The data ->
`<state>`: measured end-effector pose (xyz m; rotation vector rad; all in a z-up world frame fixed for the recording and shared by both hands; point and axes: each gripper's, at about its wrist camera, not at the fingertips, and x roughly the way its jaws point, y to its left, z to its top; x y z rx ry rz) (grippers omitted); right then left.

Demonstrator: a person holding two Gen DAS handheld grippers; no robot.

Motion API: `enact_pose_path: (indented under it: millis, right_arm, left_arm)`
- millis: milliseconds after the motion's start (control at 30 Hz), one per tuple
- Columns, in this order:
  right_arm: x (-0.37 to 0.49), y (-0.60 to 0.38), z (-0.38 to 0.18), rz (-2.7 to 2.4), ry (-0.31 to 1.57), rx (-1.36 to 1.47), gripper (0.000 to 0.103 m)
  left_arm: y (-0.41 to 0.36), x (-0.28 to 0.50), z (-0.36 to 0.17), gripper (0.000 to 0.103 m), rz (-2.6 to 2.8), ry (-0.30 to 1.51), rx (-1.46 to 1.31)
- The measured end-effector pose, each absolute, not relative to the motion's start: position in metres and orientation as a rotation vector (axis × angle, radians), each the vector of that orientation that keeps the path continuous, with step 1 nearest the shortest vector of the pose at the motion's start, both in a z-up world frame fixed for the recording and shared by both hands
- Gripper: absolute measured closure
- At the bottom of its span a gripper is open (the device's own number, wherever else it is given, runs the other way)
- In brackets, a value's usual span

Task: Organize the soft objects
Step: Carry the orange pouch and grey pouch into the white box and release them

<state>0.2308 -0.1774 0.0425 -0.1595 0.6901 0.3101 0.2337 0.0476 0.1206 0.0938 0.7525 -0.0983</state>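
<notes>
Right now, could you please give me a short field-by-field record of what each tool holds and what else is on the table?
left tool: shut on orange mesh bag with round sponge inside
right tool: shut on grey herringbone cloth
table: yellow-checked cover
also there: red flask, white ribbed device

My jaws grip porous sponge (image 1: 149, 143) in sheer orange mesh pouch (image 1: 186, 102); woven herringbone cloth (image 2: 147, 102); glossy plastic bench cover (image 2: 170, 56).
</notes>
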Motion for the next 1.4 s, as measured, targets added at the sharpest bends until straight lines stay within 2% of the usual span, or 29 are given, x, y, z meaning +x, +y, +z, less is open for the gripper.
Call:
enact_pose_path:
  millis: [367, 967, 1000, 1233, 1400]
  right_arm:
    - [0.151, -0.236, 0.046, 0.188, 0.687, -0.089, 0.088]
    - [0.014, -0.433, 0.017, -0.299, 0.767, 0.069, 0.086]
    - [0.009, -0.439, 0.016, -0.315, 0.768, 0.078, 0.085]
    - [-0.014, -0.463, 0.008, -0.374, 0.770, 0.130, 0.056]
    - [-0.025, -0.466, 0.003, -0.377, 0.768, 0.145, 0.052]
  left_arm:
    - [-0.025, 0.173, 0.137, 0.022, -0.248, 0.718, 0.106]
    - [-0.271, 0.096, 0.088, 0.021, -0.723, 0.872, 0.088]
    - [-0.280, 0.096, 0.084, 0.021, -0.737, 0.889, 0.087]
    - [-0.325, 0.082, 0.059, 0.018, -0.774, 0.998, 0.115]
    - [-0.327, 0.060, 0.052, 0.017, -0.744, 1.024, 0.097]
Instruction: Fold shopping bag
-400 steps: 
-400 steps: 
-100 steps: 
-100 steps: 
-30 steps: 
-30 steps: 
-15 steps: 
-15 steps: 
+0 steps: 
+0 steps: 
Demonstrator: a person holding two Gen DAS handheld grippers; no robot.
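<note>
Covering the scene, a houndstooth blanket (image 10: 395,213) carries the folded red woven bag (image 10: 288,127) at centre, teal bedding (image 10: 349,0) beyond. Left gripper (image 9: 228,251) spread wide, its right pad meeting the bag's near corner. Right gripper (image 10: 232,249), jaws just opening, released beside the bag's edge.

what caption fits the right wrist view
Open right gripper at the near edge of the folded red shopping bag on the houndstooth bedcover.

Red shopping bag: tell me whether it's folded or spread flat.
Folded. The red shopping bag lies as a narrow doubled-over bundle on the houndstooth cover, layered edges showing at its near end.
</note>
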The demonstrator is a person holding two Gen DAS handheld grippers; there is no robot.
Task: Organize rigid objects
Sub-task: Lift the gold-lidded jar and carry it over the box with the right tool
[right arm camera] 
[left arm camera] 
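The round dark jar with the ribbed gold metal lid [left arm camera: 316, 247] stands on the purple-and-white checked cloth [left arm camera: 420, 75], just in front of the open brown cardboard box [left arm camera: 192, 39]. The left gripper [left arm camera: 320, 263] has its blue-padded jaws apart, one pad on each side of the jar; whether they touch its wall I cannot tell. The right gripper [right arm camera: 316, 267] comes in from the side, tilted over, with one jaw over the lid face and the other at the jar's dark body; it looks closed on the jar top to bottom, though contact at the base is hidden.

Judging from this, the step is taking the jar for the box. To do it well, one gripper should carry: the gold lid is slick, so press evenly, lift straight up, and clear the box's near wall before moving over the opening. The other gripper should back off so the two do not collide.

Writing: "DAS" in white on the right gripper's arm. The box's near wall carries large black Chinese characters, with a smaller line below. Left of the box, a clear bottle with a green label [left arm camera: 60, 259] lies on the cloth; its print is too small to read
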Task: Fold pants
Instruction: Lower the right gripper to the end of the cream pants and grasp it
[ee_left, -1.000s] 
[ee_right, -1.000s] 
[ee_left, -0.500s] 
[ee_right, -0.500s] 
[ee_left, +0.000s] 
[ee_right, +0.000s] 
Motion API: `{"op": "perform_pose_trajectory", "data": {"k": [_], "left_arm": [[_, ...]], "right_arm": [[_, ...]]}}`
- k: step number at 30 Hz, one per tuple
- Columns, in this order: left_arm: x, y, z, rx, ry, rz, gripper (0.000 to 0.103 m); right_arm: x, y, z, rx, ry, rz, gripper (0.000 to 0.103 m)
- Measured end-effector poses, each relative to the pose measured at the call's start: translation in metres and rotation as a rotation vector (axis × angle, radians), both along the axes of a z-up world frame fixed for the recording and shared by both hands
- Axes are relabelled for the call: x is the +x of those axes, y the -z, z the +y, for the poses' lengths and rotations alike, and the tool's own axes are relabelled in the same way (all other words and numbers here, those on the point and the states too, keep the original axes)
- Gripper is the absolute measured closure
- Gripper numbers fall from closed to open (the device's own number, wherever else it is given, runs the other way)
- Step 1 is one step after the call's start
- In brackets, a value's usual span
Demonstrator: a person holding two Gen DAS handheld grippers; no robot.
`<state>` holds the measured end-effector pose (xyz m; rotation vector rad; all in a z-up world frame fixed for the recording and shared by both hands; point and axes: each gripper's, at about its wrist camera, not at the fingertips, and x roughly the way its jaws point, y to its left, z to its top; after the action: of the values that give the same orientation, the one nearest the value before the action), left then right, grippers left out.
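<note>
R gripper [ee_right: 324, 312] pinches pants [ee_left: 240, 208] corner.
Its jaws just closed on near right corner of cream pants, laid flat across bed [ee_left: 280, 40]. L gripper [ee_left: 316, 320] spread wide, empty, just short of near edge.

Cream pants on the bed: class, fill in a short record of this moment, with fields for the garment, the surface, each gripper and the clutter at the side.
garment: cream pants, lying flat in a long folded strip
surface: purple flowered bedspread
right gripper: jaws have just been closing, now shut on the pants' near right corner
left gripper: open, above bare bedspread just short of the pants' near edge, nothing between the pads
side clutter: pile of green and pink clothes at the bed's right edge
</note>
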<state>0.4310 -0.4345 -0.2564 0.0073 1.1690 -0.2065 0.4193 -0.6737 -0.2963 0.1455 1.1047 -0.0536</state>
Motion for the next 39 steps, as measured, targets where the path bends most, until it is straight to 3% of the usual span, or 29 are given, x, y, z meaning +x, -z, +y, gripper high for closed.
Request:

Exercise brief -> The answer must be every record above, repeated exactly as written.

Result of the task ->
`<state>`: measured end-effector pose (xyz m; rotation vector rad; all in a z-up world frame fixed for the recording and shared by both hands; point and axes: each gripper's, at about its wrist camera, not at the fingertips, and x roughly the way its jaws point, y to its left, z to its top; x y z rx ry rz) (grippers omitted); right then left.

Demonstrator: a person holding two Gen DAS handheld grippers; no robot.

Motion API: `enact_pose_path: (indented under it: millis, right_arm, left_arm)`
- millis: milliseconds after the motion's start (control at 30 Hz), one per tuple
- Columns, in this order:
  right_arm: x (-0.37 to 0.49), y (-0.60 to 0.38), z (-0.38 to 0.18), rz (-2.7 to 2.4), ry (-0.31 to 1.57), rx (-1.36 to 1.47), gripper (0.000 to 0.103 m)
  left_arm: y (-0.41 to 0.36), x (-0.28 to 0.50), z (-0.36 to 0.17), gripper (0.000 to 0.103 m), rz (-2.6 to 2.8), ry (-0.30 to 1.51), rx (-1.46 to 1.31)
- The measured end-effector pose, each absolute, not relative to the motion's start: position in metres and orientation as a rotation vector (axis × angle, radians), each the vector of that orientation that keeps the path continuous, with step 1 nearest the shortest vector of the pose at the motion's start, both in a z-up world frame fixed for the recording and shared by both hands
- Gripper: absolute measured closure
- At the bottom of its span a gripper is open (the device's own number, wherever else it is given, runs the other way)
- In brackets, a value's usual span

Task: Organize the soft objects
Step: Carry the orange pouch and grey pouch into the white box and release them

<state>0.2308 -0.1774 0.0425 -0.1595 0.6901 0.3101 0.2337 0.0476 0.1206 0.0938 0.7525 -0.0983</state>
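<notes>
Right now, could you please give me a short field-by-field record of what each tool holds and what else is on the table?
left tool: shut on orange mesh bag with round sponge inside
right tool: shut on grey herringbone cloth
table: yellow-checked cover
also there: red flask, white ribbed device

My jaws grip porous sponge (image 1: 149, 143) in sheer orange mesh pouch (image 1: 186, 102); woven herringbone cloth (image 2: 147, 102); glossy plastic bench cover (image 2: 170, 56).
</notes>
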Motion for the next 1.4 s, as measured, targets added at the sharpest bends until straight lines stay within 2% of the usual span, or 29 are given, x, y, z meaning +x, +y, +z, less is open for the gripper.
Call:
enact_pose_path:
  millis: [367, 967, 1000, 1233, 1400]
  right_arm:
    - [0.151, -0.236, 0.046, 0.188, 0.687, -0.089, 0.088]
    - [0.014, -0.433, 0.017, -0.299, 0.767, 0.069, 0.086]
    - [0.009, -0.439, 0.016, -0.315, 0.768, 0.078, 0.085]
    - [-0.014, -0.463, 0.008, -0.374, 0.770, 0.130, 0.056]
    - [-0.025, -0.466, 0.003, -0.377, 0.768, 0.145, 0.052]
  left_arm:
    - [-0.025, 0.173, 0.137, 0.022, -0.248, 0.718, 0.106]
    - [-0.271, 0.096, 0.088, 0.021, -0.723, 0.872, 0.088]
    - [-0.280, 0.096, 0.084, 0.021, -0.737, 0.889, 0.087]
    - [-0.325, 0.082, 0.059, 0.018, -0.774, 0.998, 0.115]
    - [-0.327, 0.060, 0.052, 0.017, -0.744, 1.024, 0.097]
Instruction: Fold shopping bag
-400 steps: 
-400 steps: 
-100 steps: 
-100 steps: 
-30 steps: 
-30 steps: 
-15 steps: 
-15 steps: 
+0 steps: 
+0 steps: 
Demonstrator: a person holding two Gen DAS handheld grippers; no robot.
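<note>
Covering the scene, a houndstooth blanket (image 10: 395,213) carries the folded red woven bag (image 10: 288,127) at centre, teal bedding (image 10: 349,0) beyond. Left gripper (image 9: 228,251) spread wide, its right pad meeting the bag's near corner. Right gripper (image 10: 232,249), jaws just opening, released beside the bag's edge.

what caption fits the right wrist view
Open right gripper at the near edge of the folded red shopping bag on the houndstooth bedcover.

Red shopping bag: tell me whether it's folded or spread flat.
Folded. The red shopping bag lies as a narrow doubled-over bundle on the houndstooth cover, layered edges showing at its near end.
</note>
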The demonstrator is a person holding two Gen DAS handheld grippers; there is no robot.
Task: Organize rigid objects
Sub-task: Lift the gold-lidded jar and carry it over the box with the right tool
[right arm camera] 
[left arm camera] 
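The round dark jar with the ribbed gold metal lid [left arm camera: 316, 247] stands on the purple-and-white checked cloth [left arm camera: 420, 75], just in front of the open brown cardboard box [left arm camera: 192, 39]. The left gripper [left arm camera: 320, 263] has its blue-padded jaws apart, one pad on each side of the jar; whether they touch its wall I cannot tell. The right gripper [right arm camera: 316, 267] comes in from the side, tilted over, with one jaw over the lid face and the other at the jar's dark body; it looks closed on the jar top to bottom, though contact at the base is hidden.

Judging from this, the step is taking the jar for the box. To do it well, one gripper should carry: the gold lid is slick, so press evenly, lift straight up, and clear the box's near wall before moving over the opening. The other gripper should back off so the two do not collide.

Writing: "DAS" in white on the right gripper's arm. The box's near wall carries large black Chinese characters, with a smaller line below. Left of the box, a clear bottle with a green label [left arm camera: 60, 259] lies on the cloth; its print is too small to read
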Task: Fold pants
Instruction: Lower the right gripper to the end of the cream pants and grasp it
[ee_left, -1.000s] 
[ee_right, -1.000s] 
[ee_left, -0.500s] 
[ee_right, -0.500s] 
[ee_left, +0.000s] 
[ee_right, +0.000s] 
Motion API: `{"op": "perform_pose_trajectory", "data": {"k": [_], "left_arm": [[_, ...]], "right_arm": [[_, ...]]}}`
- k: step number at 30 Hz, one per tuple
- Columns, in this order: left_arm: x, y, z, rx, ry, rz, gripper (0.000 to 0.103 m); right_arm: x, y, z, rx, ry, rz, gripper (0.000 to 0.103 m)
- Measured end-effector poses, each relative to the pose measured at the call's start: translation in metres and rotation as a rotation vector (axis × angle, radians), both along the axes of a z-up world frame fixed for the recording and shared by both hands
- Axes are relabelled for the call: x is the +x of those axes, y the -z, z the +y, for the poses' lengths and rotations alike, and the tool's own axes are relabelled in the same way (all other words and numbers here, those on the point and the states too, keep the original axes)
- Gripper is the absolute measured closure
- Gripper numbers fall from closed to open (the device's own number, wherever else it is given, runs the other way)
- Step 1 is one step after the call's start
- In brackets, a value's usual span
Demonstrator: a person holding two Gen DAS handheld grippers; no robot.
`<state>` holds the measured end-effector pose (xyz m; rotation vector rad; all in a z-up world frame fixed for the recording and shared by both hands; point and axes: each gripper's, at about its wrist camera, not at the fingertips, and x roughly the way its jaws point, y to its left, z to its top; after the action: of the values that give the same orientation, the one nearest the value before the action), left then right, grippers left out.
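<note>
R gripper [ee_right: 324, 312] pinches pants [ee_left: 240, 208] corner.
Its jaws just closed on near right corner of cream pants, laid flat across bed [ee_left: 280, 40]. L gripper [ee_left: 316, 320] spread wide, empty, just short of near edge.

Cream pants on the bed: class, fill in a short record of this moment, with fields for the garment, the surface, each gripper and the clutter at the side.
garment: cream pants, lying flat in a long folded strip
surface: purple flowered bedspread
right gripper: jaws have just been closing, now shut on the pants' near right corner
left gripper: open, above bare bedspread just short of the pants' near edge, nothing between the pads
side clutter: pile of green and pink clothes at the bed's right edge
</note>
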<state>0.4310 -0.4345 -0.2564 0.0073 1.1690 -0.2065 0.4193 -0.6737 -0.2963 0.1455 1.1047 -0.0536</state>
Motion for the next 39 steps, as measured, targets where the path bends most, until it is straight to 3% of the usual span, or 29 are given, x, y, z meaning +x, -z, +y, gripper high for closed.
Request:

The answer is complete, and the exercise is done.